Distinto a lo que sucede en Colombia, las universidades han pagado por fallar al atender el acoso y abuso sexual en el campus. En 2006, la Universidad de Colorado tuvo que pagar USD $2.5 millones por su “deliberada indiferencia” ante el caso de dos estudiantes que fueron violadas por jugadores del equipo de fútbol americano de la universidad. En 2008, la Universidad Estatal de Arizona pagó USD $850.000 a otra estudiante y se vio obligada por una corte federal a expulsar al violador (después de haberlo readmitido, a pesar de varias denuncias de violación a sus compañeras de estudio).

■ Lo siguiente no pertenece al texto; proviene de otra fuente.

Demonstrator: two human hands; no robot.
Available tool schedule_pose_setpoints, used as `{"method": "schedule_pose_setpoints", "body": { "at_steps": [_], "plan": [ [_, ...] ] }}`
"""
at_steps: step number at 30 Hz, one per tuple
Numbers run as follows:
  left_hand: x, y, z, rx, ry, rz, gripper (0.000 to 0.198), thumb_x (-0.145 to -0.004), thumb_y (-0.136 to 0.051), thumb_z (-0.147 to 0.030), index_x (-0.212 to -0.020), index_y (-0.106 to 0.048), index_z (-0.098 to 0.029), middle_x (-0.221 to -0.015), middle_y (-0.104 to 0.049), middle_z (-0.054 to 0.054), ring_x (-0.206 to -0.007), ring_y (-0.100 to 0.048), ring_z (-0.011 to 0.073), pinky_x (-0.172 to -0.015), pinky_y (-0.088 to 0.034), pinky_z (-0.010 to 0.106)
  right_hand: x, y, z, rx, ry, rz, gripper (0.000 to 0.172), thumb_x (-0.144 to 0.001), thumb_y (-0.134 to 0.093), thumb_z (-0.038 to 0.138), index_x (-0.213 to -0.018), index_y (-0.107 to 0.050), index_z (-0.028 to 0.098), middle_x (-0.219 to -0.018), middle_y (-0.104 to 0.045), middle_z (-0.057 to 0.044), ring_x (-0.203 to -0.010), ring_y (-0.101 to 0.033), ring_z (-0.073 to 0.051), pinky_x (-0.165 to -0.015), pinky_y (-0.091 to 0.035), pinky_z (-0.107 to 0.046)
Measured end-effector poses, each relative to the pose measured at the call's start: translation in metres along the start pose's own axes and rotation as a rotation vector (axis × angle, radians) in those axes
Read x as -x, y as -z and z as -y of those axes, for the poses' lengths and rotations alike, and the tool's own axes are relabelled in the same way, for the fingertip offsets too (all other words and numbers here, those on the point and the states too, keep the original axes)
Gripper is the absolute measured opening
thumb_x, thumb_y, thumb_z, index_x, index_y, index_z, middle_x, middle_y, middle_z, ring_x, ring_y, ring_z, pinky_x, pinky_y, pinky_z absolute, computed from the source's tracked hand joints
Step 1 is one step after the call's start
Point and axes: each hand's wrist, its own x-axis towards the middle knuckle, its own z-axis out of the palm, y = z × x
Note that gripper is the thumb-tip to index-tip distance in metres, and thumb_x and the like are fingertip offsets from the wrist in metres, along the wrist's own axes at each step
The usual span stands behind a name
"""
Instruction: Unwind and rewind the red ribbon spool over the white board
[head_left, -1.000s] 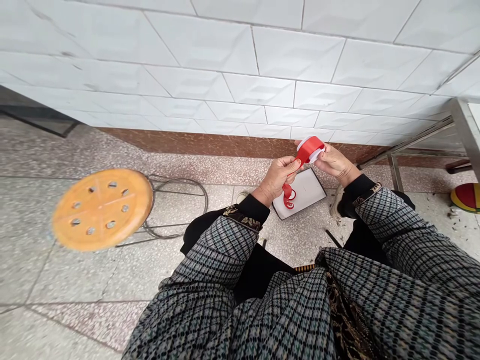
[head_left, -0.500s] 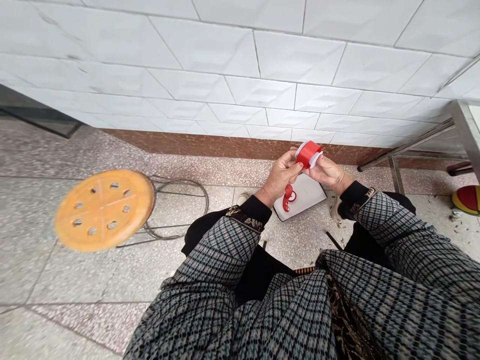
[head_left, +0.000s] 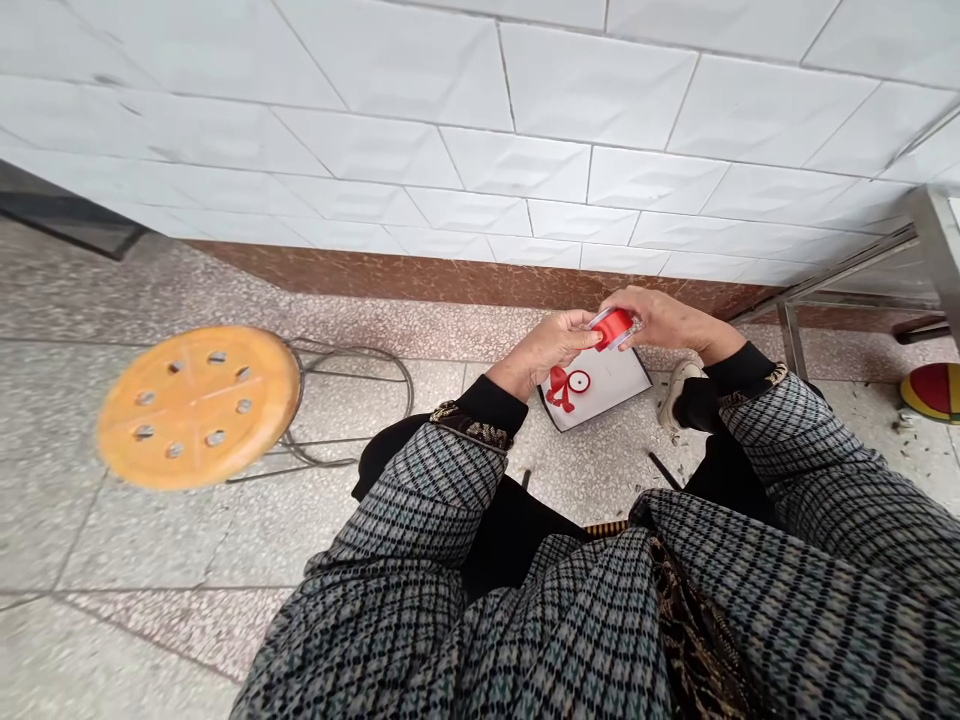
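Observation:
Between my two hands is a spool of red ribbon [head_left: 613,327] with pale rims. My left hand [head_left: 559,345] pinches its left side, thumb across the front. From above and to the right, my right hand [head_left: 660,318] curls its fingers round the other side. Below them a white board [head_left: 604,390] with a dark edge lies on the floor. On it rest a piece of red ribbon [head_left: 559,390] in loops and a small round red-and-white spool [head_left: 578,382].
An orange round stool [head_left: 199,405] with holes in its seat lies tipped on the left, its wire legs [head_left: 352,400] pointing right. A white tiled wall [head_left: 420,160] rises in front. Metal table legs [head_left: 791,340] and a red-and-yellow ball [head_left: 930,390] are at the right.
My right hand has come up and over the spool's right side, where its palm was turned up before. The spool is slightly lower, and the small spool on the board shows more fully.

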Motion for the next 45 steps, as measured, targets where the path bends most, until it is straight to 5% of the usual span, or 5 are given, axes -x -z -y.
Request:
{"method": "schedule_pose_setpoints", "body": {
  "at_steps": [9,18,33,39,45],
  "plan": [
    [0.008,0.000,-0.011,-0.127,-0.154,-0.128,0.029,-0.086,-0.084,-0.033,-0.078,-0.062,-0.017,-0.053,-0.039,-0.010,-0.045,-0.024,0.0027,-0.047,-0.013,0.021,0.003,0.018,-0.011,-0.464,-0.142,-0.117,0.061,-0.064,-0.100,0.029,-0.120,-0.076,0.023,-0.110,-0.079,-0.003,-0.102,-0.071,-0.024,-0.098,-0.060,-0.041],
    [0.005,0.006,-0.006,-0.050,-0.132,-0.036,0.040,-0.088,-0.085,-0.045,-0.074,-0.061,-0.017,-0.049,-0.033,-0.011,-0.042,-0.021,0.0023,-0.045,-0.014,0.020,0.003,0.015,-0.001,-0.657,-0.127,-0.134,0.064,-0.064,-0.104,0.034,-0.122,-0.077,0.024,-0.122,-0.082,-0.004,-0.101,-0.074,-0.020,-0.097,-0.060,-0.035],
    [-0.002,-0.002,0.003,0.034,-0.151,0.004,0.047,-0.083,-0.089,-0.055,-0.077,-0.066,-0.015,-0.047,-0.030,-0.012,-0.040,-0.019,0.0017,-0.043,-0.014,0.019,-0.009,-0.021,-0.003,-0.983,-0.003,-0.196,0.076,-0.057,-0.108,0.053,-0.121,-0.076,0.025,-0.095,-0.079,0.001,-0.085,-0.069,-0.016,-0.083,-0.055,-0.027],
    [-0.008,-0.008,0.009,0.044,-0.313,-0.168,0.035,-0.086,-0.089,-0.037,-0.100,-0.061,-0.022,-0.053,-0.039,-0.013,-0.041,-0.023,0.0040,-0.044,-0.015,0.021,-0.011,-0.035,-0.003,-1.084,-0.060,-0.271,0.070,-0.053,-0.110,0.052,-0.107,-0.075,0.024,-0.086,-0.076,0.002,-0.079,-0.067,-0.016,-0.080,-0.056,-0.028],
    [-0.016,-0.005,0.014,0.070,-0.387,-0.089,0.045,-0.087,-0.089,-0.045,-0.118,-0.065,-0.024,-0.053,-0.038,-0.012,-0.042,-0.022,0.0057,-0.045,-0.014,0.024,-0.016,-0.054,-0.001,-1.220,-0.092,-0.323,0.064,-0.055,-0.109,0.054,-0.099,-0.073,0.025,-0.089,-0.075,0.001,-0.086,-0.068,-0.018,-0.086,-0.059,-0.031]
  ]
}}
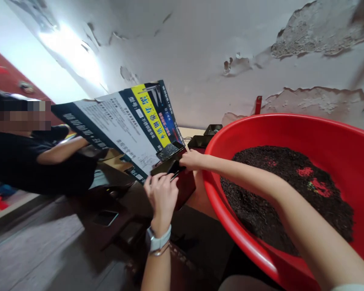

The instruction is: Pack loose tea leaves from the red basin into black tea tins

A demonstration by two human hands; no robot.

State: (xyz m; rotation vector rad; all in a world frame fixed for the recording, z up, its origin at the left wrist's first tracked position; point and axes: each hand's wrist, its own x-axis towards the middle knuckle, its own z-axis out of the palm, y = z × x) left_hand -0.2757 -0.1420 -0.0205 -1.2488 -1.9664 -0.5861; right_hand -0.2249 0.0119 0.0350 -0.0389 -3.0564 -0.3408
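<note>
Low in the middle, my left hand (161,190), with a pale watch on its wrist, has its fingers curled over the near side of a small black plastic container (173,168). At the container's far right side my right hand (191,160) is closed on its edge. A thin pale bit sticks up by the right fingers; its kind is unclear. Just beyond, a speckled black tray (170,151) rests against the printed cardboard sheet (124,125), which slants up to the left. My right forearm passes over the rim of a large red basin (291,118) holding dark soil (261,194).
More black trays (200,141) stand behind my right hand. On a dark stool at the left lies a phone (106,218). A person in dark clothing (48,161) is beside the cardboard. Behind is a wall with peeling paint (194,60). Red patches show on the soil.
</note>
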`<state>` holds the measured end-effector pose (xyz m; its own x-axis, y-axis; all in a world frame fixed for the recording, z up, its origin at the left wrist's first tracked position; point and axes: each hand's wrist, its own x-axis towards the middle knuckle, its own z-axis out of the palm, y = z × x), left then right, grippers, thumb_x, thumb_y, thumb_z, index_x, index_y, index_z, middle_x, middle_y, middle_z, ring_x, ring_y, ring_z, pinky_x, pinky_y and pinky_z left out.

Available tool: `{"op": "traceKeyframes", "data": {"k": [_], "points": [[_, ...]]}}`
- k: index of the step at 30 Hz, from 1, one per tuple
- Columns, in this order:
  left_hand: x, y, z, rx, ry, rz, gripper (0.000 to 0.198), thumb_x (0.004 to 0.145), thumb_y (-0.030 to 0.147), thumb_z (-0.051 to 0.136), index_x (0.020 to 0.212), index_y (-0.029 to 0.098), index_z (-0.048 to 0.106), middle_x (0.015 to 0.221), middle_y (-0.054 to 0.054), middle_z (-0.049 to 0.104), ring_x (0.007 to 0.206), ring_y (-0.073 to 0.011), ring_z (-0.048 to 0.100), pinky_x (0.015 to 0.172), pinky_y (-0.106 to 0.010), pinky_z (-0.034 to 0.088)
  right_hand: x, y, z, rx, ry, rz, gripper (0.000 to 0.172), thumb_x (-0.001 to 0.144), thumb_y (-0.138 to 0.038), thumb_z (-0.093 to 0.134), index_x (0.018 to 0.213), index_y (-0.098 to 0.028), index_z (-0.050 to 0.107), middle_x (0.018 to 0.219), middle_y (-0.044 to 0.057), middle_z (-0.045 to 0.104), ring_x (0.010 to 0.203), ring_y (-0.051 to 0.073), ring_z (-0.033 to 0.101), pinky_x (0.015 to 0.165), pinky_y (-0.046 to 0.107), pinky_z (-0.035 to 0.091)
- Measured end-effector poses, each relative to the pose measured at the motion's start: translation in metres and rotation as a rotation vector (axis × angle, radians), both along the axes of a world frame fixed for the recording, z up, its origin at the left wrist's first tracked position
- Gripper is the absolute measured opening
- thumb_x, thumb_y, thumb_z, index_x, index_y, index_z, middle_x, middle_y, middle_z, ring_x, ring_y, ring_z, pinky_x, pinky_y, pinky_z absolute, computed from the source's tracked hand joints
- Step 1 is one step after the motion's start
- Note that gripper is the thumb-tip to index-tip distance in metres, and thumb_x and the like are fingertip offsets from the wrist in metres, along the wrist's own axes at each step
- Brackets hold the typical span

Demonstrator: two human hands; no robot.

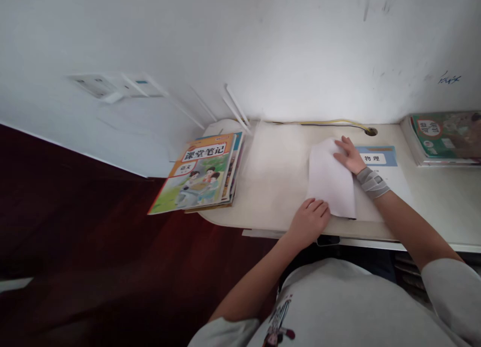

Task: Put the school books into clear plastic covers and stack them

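A white sheet of paper [330,179] lies on the desk in front of me, with a slight curve to its surface. My left hand [308,223] is at its lower left corner, fingers curled over the edge; the thumb is hidden. Across the upper right part of the sheet rests my right hand [351,157], fingers apart and holding nothing. A grey wrap [373,182] circles my right wrist. Partly under the right hand and forearm is a white booklet with a blue band [391,156], its left side covered by the sheet.
A stack of books [199,174] overhangs the desk's left end. More books [447,139] are piled at the right by the wall. Cables run along the back into a round hole [371,131]. A wall socket [95,85] is at left, above the dark red floor [124,267].
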<state>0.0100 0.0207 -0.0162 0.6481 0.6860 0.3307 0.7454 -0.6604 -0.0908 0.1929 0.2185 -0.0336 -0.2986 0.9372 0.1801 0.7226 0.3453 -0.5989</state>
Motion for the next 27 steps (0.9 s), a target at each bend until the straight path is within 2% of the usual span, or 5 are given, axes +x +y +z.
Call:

Es decir que no solo es culpable a quien comete el delito, también la universidad por fallar en atender a la víctima.
Pero ¿un protocolo basta para frenar el acoso sexual? La revista New England Journal of Medicine publicó en 2015 un estudio en el que separó a 451 mujeres canadienses en dos grupos y los siguió durante un año. Al primero solo se le entregó la información de los protocolos, como es común en las universidades norteamericanas. Al segundo también se le entregó la información, pero hicieron cuatro talleres para “superar barreras emocionales al reconocer el peligro y aprender a defenderse de los agresores”.
En el segundo grupo, el riesgo relativo de violación en el campus fue del 5,2 %, mientras que en el primero fue del 9,8 %. Es decir que los protocolos sí funcionan, pero solo si hay pedagogía.
En Colombia no hay estudios así. Como los protocolos son muy recientes, y las denuncias apenas aruñan la superficie, las universidades colombianas que los han implementado aún no tienen datos concretos de cómo están funcionando sus políticas. La Nacional, según cuenta Caro, tiene un componente pedagógico en su protocolo pero aún están planeando la implementación.
A pesar de la falta de información, hay maneras de hacer que los protocolos funcionen. Europa es un buen ejemplo. Las universidades de la Unión Europea están incluidos en el Informe Etam, un reporte anual que realiza la Comisión Europea sobre las brechas de género en educación y la ciencia. Si una institución promueve la equidad de género y lo que aplica funciona, se les asignan más recursos para investigación, infraestructura, etc.
Para no ir muy lejos, en los lineamientos del Ministerio de Educación que realizó la Escuela de Estudios de Género de la Universidad Nacional se sugiere que esta cartera aplique algo similar a lo que hace el Ministerio del Trabajo y el PNUD con el sello de equidad laboral “Equipares”, una certificación que se le da a las empresas que tienen políticas de equidad de género, protocolos contra acoso laboral, entre otros. La única institución educativa que tiene el sello es la Universidad Cooperativa de Colombia.
“Por ejemplo, se me ocurre que la adopción de esas estructuras en las instituciones de educación superior podría volverse un requisito para la alta acreditación de sus programas. Sin decir que son las maravilla, esas estrategias han funcionado y podría pasar lo mismo con la atención a la violencia de género en las universidades colombianas”, concluye Caro.